A fare da collante tra queste due operazioni, seppur su fronti distinti, ci sono le cifre e una precisa volontà tecnica espressa dall’allenatore Cristian Chivu, il quale ha chiesto innesti funzionali al suo credo tattico.

L’addio annunciato di Dumfries e la clausola che sblocca il mercato

Le indiscrezioni raccolte da Fabrizio Romano, esperto di calciomercato, non lasciano spazio a dubbi: il laterale olandese ha ottenuto il gradimento unanime all’interno del club spagnolo. Non si tratta, come qualcuno aveva ipotizzato, di paragoni con il passato glorioso dei “nuovi Maicon”, bensì di una scelta tattica precisa voluta da José Mourinho, che ha convinto dirigenza e presidente.
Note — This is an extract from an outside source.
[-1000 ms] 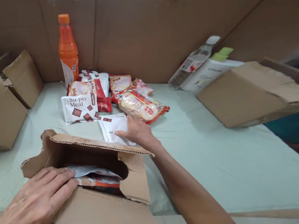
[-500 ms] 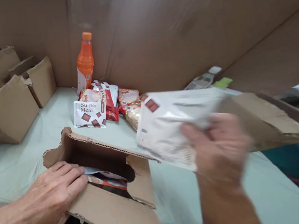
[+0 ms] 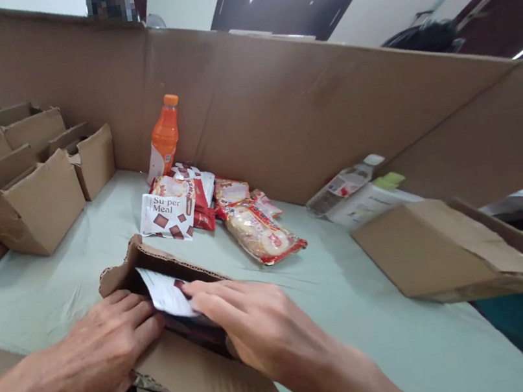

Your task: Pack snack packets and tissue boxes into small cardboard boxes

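Note:
An open cardboard box (image 3: 210, 377) is tilted at the table's near edge. My left hand (image 3: 111, 340) grips the box's left end, its fingers bent over the rim. My right hand (image 3: 255, 321) reaches into the opening, its fingers on a white food packet (image 3: 165, 293) with brown squares. That packet is partly down inside the box, and its lower part is hidden. Beyond the box lie a white "Su-per Meal" packet (image 3: 166, 217), a red packet (image 3: 202, 211) and a clear-and-red bread packet (image 3: 264, 231).
An orange drink bottle (image 3: 165, 138) stands against the tall cardboard wall (image 3: 246, 93). Several cardboard boxes (image 3: 46, 202) stand at the left. A clear bottle (image 3: 345, 183) and a white green-capped bottle (image 3: 365, 203) lie behind another box (image 3: 428, 256) at the right.
My right hand has brought the white packet left and down from above the table into the box. My left hand stays on the box. The view has tipped upward.

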Demonstrator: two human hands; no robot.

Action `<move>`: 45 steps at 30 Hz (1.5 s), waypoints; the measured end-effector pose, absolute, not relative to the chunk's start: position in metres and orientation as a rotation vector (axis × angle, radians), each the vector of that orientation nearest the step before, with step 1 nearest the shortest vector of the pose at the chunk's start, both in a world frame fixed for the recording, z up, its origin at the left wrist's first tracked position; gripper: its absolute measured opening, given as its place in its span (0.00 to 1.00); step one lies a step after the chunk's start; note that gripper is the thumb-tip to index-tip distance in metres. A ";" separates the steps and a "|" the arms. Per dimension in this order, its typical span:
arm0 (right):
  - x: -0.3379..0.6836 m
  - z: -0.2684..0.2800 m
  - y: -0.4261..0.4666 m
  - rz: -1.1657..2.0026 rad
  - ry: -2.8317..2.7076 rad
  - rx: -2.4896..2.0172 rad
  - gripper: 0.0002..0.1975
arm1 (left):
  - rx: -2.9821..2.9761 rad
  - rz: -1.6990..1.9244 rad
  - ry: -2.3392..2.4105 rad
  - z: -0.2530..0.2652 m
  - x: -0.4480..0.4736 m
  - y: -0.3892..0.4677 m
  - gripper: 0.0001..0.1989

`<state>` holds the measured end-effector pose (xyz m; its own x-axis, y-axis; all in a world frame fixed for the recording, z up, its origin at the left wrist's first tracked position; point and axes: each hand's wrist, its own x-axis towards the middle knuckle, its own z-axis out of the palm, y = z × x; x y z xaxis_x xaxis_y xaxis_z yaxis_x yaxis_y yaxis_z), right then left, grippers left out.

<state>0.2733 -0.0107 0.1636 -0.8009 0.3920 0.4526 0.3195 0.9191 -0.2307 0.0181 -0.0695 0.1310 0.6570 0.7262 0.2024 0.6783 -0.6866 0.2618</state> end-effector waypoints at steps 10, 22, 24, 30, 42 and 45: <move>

A rendere l’operazione particolarmente agevole per gli spagnoli è la presenza di una clausola rescissoria da venti milioni di euro, valida per l’estero, che i nerazzurri si aspettano venga esercitata entro la metà di luglio. Questa liquidità, seppur non coprendo interamente il costo del nuovo acquisto, rappresenta il volano per reinvestire su Marco Palestra, un profilo che piace da tempo e che ha già dato la sua preferenza per il progetto milanese.
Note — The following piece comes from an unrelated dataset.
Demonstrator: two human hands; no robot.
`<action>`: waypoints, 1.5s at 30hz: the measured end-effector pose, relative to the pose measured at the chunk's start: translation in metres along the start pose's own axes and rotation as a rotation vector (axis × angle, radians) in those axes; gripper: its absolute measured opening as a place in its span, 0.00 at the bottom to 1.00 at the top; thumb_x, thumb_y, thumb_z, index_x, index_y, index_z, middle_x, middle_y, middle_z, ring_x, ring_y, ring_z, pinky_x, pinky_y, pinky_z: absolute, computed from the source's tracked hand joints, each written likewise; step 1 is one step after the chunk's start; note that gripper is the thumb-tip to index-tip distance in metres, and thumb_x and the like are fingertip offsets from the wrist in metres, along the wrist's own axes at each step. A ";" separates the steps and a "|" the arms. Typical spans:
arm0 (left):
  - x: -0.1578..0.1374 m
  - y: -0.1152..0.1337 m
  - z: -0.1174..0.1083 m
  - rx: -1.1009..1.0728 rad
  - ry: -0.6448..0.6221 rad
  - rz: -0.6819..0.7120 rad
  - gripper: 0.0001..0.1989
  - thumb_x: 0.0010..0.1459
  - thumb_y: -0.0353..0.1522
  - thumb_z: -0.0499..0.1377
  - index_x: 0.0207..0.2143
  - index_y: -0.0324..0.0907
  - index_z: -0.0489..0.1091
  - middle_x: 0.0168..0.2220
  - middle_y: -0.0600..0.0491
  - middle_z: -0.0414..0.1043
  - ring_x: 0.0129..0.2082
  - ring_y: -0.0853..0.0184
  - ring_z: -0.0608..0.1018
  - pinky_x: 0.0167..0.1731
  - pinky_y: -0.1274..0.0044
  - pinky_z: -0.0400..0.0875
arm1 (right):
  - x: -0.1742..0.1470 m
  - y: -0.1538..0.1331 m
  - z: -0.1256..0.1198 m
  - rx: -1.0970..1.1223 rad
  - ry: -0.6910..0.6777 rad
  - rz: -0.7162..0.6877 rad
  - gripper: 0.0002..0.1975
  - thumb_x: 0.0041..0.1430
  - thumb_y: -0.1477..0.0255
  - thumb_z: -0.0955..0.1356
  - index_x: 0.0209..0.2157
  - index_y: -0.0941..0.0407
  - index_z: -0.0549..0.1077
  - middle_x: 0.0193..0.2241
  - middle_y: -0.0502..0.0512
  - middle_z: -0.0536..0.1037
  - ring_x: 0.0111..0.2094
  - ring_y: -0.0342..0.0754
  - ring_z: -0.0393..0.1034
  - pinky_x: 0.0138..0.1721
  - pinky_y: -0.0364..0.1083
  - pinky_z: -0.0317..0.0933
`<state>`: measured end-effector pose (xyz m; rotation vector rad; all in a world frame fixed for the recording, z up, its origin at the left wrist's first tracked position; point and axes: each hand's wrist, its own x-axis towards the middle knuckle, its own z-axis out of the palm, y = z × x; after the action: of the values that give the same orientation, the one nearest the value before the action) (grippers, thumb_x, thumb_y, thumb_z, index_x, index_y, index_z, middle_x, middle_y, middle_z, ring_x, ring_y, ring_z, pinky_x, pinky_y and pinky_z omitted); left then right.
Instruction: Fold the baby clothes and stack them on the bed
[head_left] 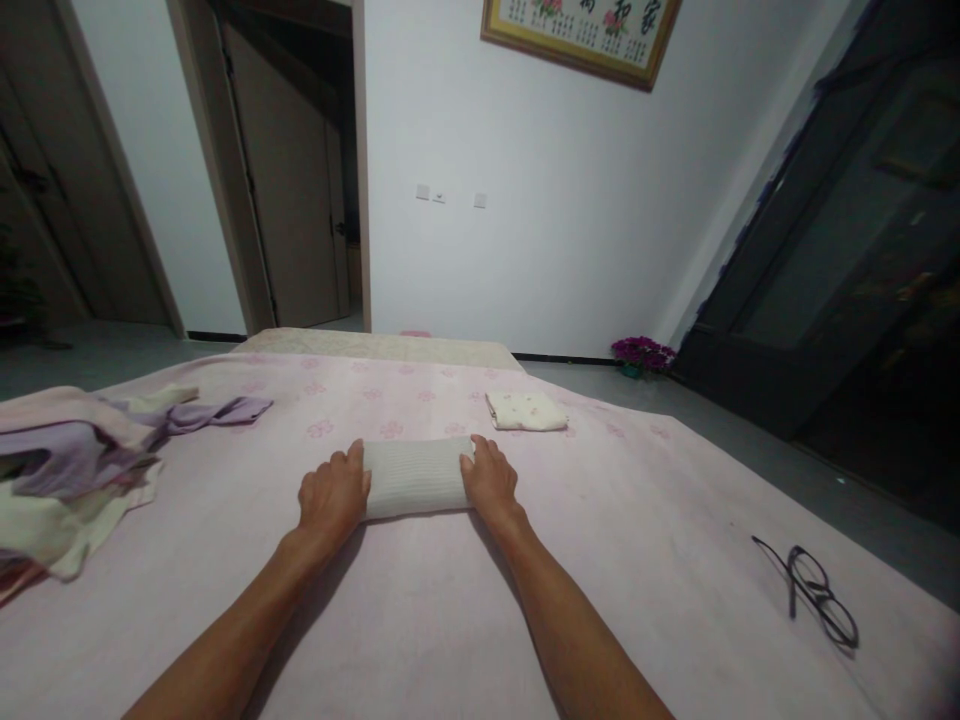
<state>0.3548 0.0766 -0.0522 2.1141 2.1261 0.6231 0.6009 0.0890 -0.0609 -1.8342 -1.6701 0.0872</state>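
A pale ribbed cloth (416, 478), folded into a flat rectangle, lies between my two hands on the pink flowered sheet (420, 610). My left hand (335, 487) grips its left end, fingers curled over the edge and thumb on the near side. At the opposite end, my right hand (489, 478) holds the cloth the same way. The undersides of both hands are hidden. Just beyond my right hand rests a smaller folded cream cloth (527, 411) with a faint print.
Loose clothes (82, 460) in purple, pink and cream are heaped at the left. Black-framed glasses (814, 595) lie on the sheet at the right. Past the far edge are a white wall (450, 270), a doorway (292, 180) and purple flowers (642, 355) on the floor.
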 end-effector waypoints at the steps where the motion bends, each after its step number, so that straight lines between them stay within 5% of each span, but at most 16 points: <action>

L’assalto a Palestra: la filosofia dell’Atalanta e la contropartita tecnica

Non sarà tuttavia una trattativa semplice, perché l’Atalanta, forte della filosofia imprenditoriale che l’ha resa celebre, non intende scendere dalle proprie valutazioni. A chiarire il quadro ci ha pensato Alfredo Pedullà, il quale ha spiegato su Sportitalia come la richiesta delle Dea parta da un "5", intendendo con ciò che sotto i cinquanta milioni di euro è impossibile sedersi al tavolo. L’Inter, pur consapevole di dover affrontare un esborso importante, cerca di limare la spesa inserendo bonus e, eventualmente, contropartite tecniche.

Il nome caldo per questo secondo aspetto è quello di Matteo Cocchi, giovane prospetto delle giovanili che potrebbe rappresentare l’escamotage giusto per abbassare la pretesa economica. Nonostante l’offerta iniziale (valutata intorno ai quaranta milioni più cinque di bonus) sia stata respinta, la sensazione è che l’accelerata su Dumfries costringa l’Inter a trovare una quadra per regalare a Chivu un titolare sulla fascia destra, evitando un tormentone simile a quello che coinvolse Lookman in passato.

Gianluca Mancini nel mirino: l’attesa per il rinnovo con la Roma

Parallelamente alla costruzione della fascia, l’Inter sta gettando le basi per rinforzare il settore centrale della difesa, dove l’obiettivo è affiancare un profilo di esperienza a quelli già presenti in rosa. Secondo quanto riportato da Sky Sport, il nome nuovo nella lista dei desideri è quello di Gianluca Mancini, il difensore della Roma. La strategia dei dirigenti nerazzurri è chiara: monitorare con attenzione i dialoghi per il rinnovo contrattuale tra il giocatore e i giallorossi, pronti a inserirsi qualora non si trovasse l’accordo per la fumata bianca.

Resta viva, inoltre, la pista che porta a Oumar Solet dell’Udinese, per il quale l’Inter avrebbe già trovato l’intesa sul contratto, cercando però di definire l’affare con una formula diversa dal trasferimento a titolo definitivo immediato.